Dann die Überraschung: Auch im alternativen Kreuzberg findet die Bild Abnehmer. Anzugträger Christian* (43) erzählt, dass er früher oft taz gelesen hat. „Doch die Themen interessieren mich nicht, und ich komme nie ganz durch. Die Bild lese ich immer im Flugzeug.“ Ekrem* (26) greift aus anderen Gründen zur Bild: „Die übertreiben immer so, das mag ich.

Am Ende liegt die taz leicht in Führung: 13 zu 9. Sieg!

Yilmaz (21) ist Kioskverkäufer und hat den Überblick, welche Zeitungen sich gut verkaufen. „Die Bild geht viel besser weg, die Leute sehen die Schlagzeilen und wollen sie dann haben.“

Doch auch wer sich im Kiosk nicht für die Bild entscheidet, kann ihr manchmal kaum entkommen.
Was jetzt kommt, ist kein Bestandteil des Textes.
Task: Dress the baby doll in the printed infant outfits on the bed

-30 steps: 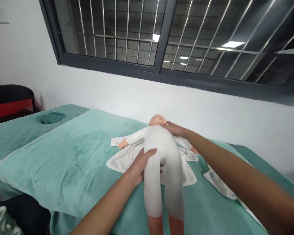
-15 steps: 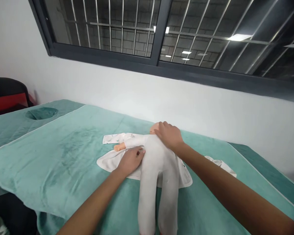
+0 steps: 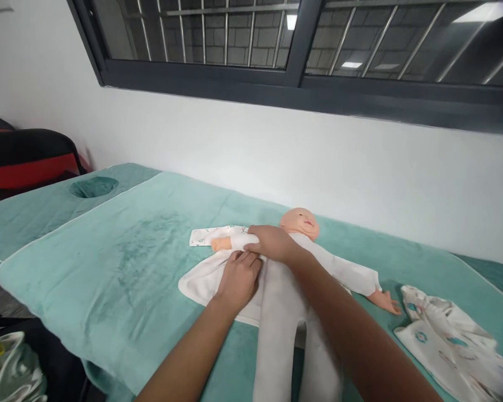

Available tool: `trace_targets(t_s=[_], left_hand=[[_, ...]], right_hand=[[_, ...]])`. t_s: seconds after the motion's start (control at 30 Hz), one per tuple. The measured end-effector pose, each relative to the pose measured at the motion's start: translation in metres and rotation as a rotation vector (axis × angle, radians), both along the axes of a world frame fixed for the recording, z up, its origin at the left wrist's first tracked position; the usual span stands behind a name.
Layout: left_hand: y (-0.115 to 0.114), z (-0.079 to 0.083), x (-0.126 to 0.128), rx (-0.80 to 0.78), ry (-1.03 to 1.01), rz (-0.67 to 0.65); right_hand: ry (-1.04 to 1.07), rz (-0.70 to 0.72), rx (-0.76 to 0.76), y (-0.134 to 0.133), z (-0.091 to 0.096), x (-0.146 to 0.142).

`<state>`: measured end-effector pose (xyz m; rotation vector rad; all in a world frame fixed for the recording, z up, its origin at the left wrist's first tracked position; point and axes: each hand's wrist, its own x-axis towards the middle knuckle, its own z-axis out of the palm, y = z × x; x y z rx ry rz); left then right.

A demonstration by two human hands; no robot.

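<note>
A baby doll point(image 3: 280, 312) in a white bodysuit lies face up, its head towards the wall, on a spread white garment point(image 3: 203, 279) with a printed sleeve point(image 3: 201, 237). My right hand point(image 3: 272, 241) reaches across the doll's chest, its fingers closed round the white sleeve of the doll's arm on the left. Just below that arm, against the doll's side, my left hand point(image 3: 241, 279) has its fingers bent together; their tips and anything in them are hidden. The doll's other arm point(image 3: 356, 274) stretches out to the right.
A crumpled printed white garment point(image 3: 452, 340) lies at the right on the green bed cover point(image 3: 109, 285). The bed's face hole point(image 3: 93, 186) is at the far left. Beyond stand a black and red chair point(image 3: 29, 162) and the wall. Lower left is a bag-like item point(image 3: 12, 368).
My right hand has moved from the doll's head to its arm on the left. My left hand has shifted slightly at the doll's side. The view has turned, showing the doll's face and right-side arm.
</note>
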<state>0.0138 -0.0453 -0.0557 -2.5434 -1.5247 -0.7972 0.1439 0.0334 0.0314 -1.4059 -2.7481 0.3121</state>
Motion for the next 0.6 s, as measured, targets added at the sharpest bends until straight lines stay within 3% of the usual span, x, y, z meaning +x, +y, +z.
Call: trace_targets(t_s=[0.1,0.2,0.37,0.47,0.6], left_hand=[[0.012,0.006,-0.012,0.004,-0.081,0.186],[0.032,0.013,-0.034,-0.183,-0.273,0.306],[0.051,0.019,-0.066,-0.293,-0.594,0.273],[0.048,0.022,-0.07,-0.417,-0.988,0.282],[0.04,0.026,-0.07,-0.484,-1.22,0.385]], right_hand=[[0.255,-0.066,0.009,-0.013,0.009,0.019],[0.4,-0.07,-0.02,-0.021,0.013,0.03],[0.261,-0.058,-0.012,-0.021,0.008,0.025],[0.186,-0.12,0.032,-0.02,0.006,0.023],[0.071,-0.196,0.074,-0.02,0.004,0.022]])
Zum Mauerfall-Jubiläum flattert eine Gratis-Bild in alle deutschen Briefkästen.

Die PARTEI rief zum Zwangsumtausch auf: „Bring den Bild-Müll – hol Dir eine Titanic!“ Das kommt an: Samstagabend strömen die Menschenmassen zum Stand der PARTEI, Dutzende Bild-Zeitungen gehen in Flammen auf, Tausende Titanic-Hefte werden nach Hause geschleppt.

Ob das Bild-Chefredakteur Kai Diekmann wohl freut? Er jedenfalls soll auch aufgekreuzt sein.